§ **WHAT IS BEING ASKED**
Give again the lines of the data from its first line through the line with "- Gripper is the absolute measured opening". Change nothing.

Top of DATASET EXTRACT

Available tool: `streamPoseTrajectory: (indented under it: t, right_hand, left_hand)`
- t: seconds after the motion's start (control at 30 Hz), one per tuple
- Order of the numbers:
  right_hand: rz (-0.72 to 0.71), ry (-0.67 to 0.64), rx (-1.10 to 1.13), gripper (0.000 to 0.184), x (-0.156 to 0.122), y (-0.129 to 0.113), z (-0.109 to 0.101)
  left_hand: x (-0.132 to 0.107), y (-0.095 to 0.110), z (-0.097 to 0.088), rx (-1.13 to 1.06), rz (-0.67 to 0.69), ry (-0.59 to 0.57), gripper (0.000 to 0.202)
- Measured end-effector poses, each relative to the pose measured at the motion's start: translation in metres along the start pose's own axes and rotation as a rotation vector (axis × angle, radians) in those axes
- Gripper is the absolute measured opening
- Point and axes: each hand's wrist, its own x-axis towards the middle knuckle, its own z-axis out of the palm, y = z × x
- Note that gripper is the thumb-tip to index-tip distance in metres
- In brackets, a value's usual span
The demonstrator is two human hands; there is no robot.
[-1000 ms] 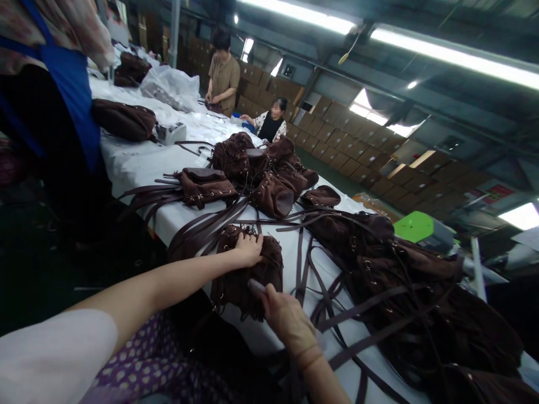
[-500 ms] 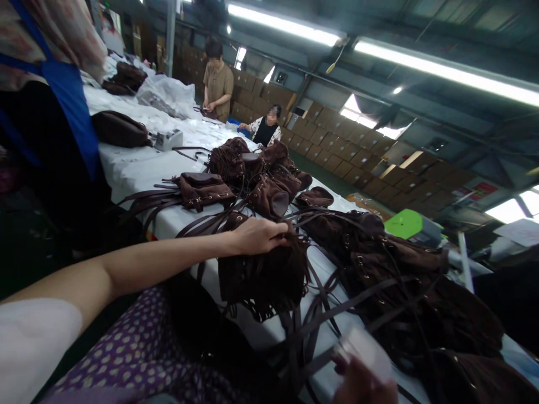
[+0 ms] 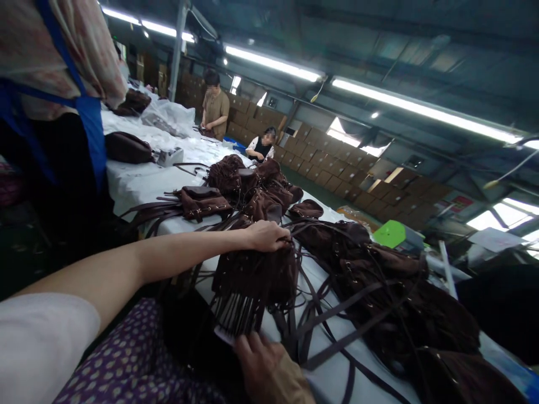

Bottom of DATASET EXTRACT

§ **TASK OUTPUT**
Available tool: `streamPoseTrajectory: (indented under it: t, right_hand, left_hand)`
- t: seconds after the motion's start (control at 30 Hz), one per tuple
- Order of the numbers:
  right_hand: rz (-0.72 to 0.71), ry (-0.67 to 0.64), rx (-1.10 to 1.13), gripper (0.000 to 0.184), x (-0.156 to 0.122), y (-0.129 to 0.113), z (-0.109 to 0.101)
  left_hand: x (-0.132 to 0.107), y (-0.095 to 0.110), z (-0.097 to 0.088), rx (-1.13 to 1.06), rz (-0.67 to 0.69), ry (-0.59 to 0.57), gripper (0.000 to 0.202)
- Measured end-effector poses, each relative to the pose measured at the motion's start: translation in metres along the start pose's own axes and rotation as a rotation vector (axis × angle, radians) in those axes
- Gripper is the absolute measured opening

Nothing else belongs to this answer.